**INSTRUCTIONS FOR THE TASK**
The answer should be an exact repeat of the stretch of material below from the line containing "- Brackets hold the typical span" through the line containing "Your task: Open".

**AVAILABLE DATA**
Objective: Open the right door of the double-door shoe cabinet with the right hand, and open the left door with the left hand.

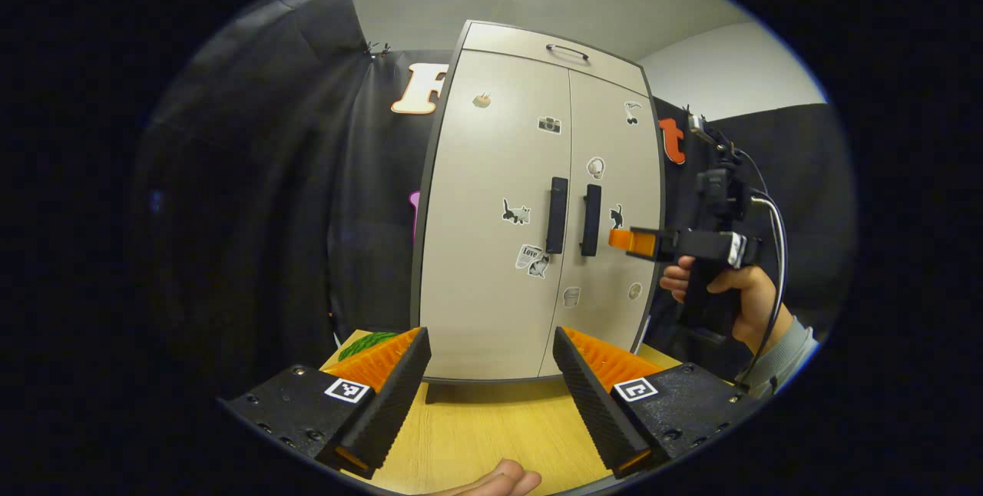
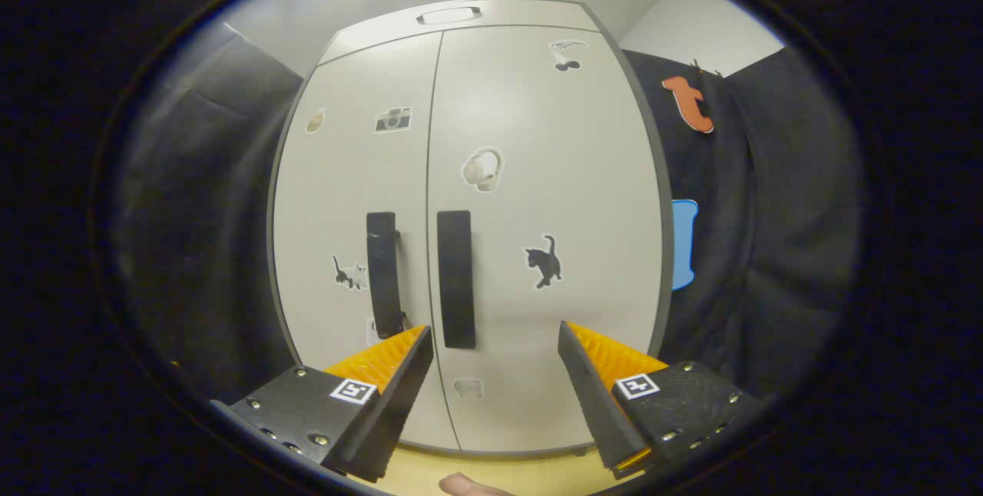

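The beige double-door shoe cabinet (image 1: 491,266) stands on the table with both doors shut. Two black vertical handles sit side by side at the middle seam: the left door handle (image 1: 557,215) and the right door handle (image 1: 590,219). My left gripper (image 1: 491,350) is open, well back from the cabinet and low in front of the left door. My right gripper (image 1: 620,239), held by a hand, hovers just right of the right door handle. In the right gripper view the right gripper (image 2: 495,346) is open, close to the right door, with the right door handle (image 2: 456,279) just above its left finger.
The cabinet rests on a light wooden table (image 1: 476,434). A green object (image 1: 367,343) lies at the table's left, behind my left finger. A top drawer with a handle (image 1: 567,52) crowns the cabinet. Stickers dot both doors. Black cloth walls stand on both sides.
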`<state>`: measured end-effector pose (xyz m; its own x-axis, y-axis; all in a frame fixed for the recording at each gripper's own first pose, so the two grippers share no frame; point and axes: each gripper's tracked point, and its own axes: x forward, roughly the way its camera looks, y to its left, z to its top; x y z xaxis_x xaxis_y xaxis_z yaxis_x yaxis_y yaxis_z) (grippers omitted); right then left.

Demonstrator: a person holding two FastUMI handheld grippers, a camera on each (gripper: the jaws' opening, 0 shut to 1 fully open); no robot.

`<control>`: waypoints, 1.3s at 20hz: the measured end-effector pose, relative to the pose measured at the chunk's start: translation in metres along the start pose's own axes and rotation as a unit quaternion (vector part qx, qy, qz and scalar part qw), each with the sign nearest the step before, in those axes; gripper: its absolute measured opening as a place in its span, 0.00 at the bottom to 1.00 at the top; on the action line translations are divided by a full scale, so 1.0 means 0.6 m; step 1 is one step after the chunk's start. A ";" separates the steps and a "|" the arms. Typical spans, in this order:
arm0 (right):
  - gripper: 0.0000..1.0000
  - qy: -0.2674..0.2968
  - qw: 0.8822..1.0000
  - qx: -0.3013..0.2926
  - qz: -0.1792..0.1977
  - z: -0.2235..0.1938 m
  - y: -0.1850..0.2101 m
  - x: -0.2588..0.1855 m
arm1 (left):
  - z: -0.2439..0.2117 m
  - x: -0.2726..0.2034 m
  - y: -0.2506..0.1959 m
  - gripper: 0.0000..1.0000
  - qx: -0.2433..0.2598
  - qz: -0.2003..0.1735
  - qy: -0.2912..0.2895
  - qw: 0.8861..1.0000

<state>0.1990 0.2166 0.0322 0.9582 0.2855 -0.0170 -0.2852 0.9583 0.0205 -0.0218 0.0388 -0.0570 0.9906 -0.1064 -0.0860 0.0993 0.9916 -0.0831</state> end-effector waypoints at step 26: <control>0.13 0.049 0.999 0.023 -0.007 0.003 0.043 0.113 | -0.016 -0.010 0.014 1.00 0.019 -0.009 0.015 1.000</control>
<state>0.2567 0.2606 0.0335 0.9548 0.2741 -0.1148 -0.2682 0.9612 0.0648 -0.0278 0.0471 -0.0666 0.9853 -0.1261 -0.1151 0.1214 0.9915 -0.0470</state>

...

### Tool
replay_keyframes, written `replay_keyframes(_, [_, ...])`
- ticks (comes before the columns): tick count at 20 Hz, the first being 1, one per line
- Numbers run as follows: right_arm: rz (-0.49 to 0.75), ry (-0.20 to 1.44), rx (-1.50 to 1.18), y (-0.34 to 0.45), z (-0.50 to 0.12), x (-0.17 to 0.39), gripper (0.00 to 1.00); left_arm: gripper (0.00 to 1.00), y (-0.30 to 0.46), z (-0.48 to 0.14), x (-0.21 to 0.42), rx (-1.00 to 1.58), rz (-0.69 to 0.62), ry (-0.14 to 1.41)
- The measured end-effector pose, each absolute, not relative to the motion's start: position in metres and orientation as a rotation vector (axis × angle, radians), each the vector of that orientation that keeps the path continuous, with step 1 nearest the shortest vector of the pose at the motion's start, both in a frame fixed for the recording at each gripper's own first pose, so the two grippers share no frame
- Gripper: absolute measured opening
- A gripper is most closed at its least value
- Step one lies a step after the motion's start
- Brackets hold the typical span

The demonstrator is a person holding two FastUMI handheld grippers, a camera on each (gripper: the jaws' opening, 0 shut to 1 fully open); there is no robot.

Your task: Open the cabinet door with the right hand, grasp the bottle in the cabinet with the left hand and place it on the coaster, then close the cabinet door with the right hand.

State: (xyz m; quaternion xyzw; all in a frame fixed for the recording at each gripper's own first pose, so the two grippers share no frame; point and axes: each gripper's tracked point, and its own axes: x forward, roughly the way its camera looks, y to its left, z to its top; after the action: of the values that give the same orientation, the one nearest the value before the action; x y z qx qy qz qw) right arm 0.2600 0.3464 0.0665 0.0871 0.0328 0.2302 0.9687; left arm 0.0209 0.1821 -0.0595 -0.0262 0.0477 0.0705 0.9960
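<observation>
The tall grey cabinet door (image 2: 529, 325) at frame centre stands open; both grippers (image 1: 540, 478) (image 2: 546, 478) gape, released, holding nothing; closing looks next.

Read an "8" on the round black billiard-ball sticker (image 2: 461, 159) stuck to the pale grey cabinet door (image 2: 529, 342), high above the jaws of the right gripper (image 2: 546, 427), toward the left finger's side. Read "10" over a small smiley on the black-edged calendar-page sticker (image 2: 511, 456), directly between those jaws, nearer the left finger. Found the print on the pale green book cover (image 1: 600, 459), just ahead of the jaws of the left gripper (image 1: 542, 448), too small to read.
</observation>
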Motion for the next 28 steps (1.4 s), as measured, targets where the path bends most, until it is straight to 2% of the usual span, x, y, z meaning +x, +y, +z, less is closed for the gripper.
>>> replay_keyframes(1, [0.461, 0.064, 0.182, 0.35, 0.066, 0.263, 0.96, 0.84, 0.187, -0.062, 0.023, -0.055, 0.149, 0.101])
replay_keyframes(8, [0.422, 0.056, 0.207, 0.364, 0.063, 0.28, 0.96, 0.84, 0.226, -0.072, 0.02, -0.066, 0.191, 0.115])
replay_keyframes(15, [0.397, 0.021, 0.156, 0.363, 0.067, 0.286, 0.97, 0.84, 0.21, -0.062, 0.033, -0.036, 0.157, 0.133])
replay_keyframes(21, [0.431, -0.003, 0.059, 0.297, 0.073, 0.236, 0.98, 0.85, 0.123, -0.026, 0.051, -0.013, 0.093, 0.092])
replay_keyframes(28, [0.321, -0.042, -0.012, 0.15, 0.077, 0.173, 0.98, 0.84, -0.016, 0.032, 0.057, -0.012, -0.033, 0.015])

**REPLY**
- Brackets hold the typical span

The demonstrator is a person holding two FastUMI handheld grippers, a camera on each (gripper: the jaws' opening, 0 shut to 1 fully open); there is no robot.

Your task: Open the cabinet door with the right hand, grasp the bottle in the cabinet with the left hand and place it on the coaster, then close the cabinet door with the right hand.

The exercise has been answered, and the work is done.